A PPV event that garnered 1.25 million for the Mayweather vs. Ortiz is a huge success. So why is there no official from HBO attaching his name to an official release of the PPV number? Dan Rafael has no interview with Mark Taffet or anyone from HBO to account and take credit for the 1.25 million. Instead, it is only Golden Boy Promotions and Mayweather Promotions who attached their name to the claimed 1.25 million. Article link: Floyd Mayweather-Victor Ortiz fight drives more than one million buys
Okay, folks, can anyone show me an article where an HBO official attached his name to the 1.25 million PPV sales claim that the Mayweather/Ortiz fight supposedly did? Yeah, I thought not.
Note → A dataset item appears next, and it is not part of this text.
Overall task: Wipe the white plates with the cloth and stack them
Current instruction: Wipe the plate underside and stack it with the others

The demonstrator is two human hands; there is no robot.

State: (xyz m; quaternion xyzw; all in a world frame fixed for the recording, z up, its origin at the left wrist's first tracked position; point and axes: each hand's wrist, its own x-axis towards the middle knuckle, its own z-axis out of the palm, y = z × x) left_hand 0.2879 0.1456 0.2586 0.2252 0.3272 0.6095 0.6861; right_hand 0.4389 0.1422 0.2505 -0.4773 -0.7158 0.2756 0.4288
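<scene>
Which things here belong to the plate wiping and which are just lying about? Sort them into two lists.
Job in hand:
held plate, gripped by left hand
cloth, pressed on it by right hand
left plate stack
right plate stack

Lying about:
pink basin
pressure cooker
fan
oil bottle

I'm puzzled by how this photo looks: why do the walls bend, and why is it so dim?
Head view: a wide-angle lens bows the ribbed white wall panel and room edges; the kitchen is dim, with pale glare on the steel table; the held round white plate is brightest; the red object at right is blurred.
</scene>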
When PPV numbers are held for around six weeks, it leaves it to suspicion of number crunching and manipulation. In May 5th of 2007, Oscar De La Hoya fought Mayweather for the WBC Light Middleweight title. Four days later, HBO officially released the PPV numbers on that fight. On September 17 of this year, Floyd Mayweather fought and beat Victor Ortiz on an HBO PPV event. The PPV sales were not released until the next month of October 28th. HBO did not make an official release. Golden Boy Promotions released the 1.25 million PPV sold, not HBO.
HBO DID NOT OFFICIALLY RELEASE 690K PPV SOLD OR 1.25 MILLION FOR THE MAYWEATHER/ORTIZ FIGHT.
Tim Starks of The Queensberry Rules had a good article on the veracity of PPV numbers. He actually called an HBO official to make an official statement on the PPV numbers. That person from HBO refused to make an official statement only to say, “these numbers are indeed accurate.” No name was given and attached to the HBO official who made the statement.
HBO’s Mark Taffet officially announced 2.15 million for the Oscar/Mayweather fight, the 1 million for the Marquez/Mayweather fight, and he also happily announced the 850K sold for the Hatton/Mayweather fight. Article link: Mayweather-Hatton pay-per-view a smashing success. So why is HBO not jumping up and down attaching their name to the 1.25 million for the Mayweather/Ortiz fight? Because HBO is a publicly held company. You do the math, folks! Even Stevie Wonder can connect the dots here.
Have you noticed that Mayweather is now warming up to a possible fight against Manny Pacquiao? HBO probably showed him the REAL PPV numbers in his fight against Ortiz.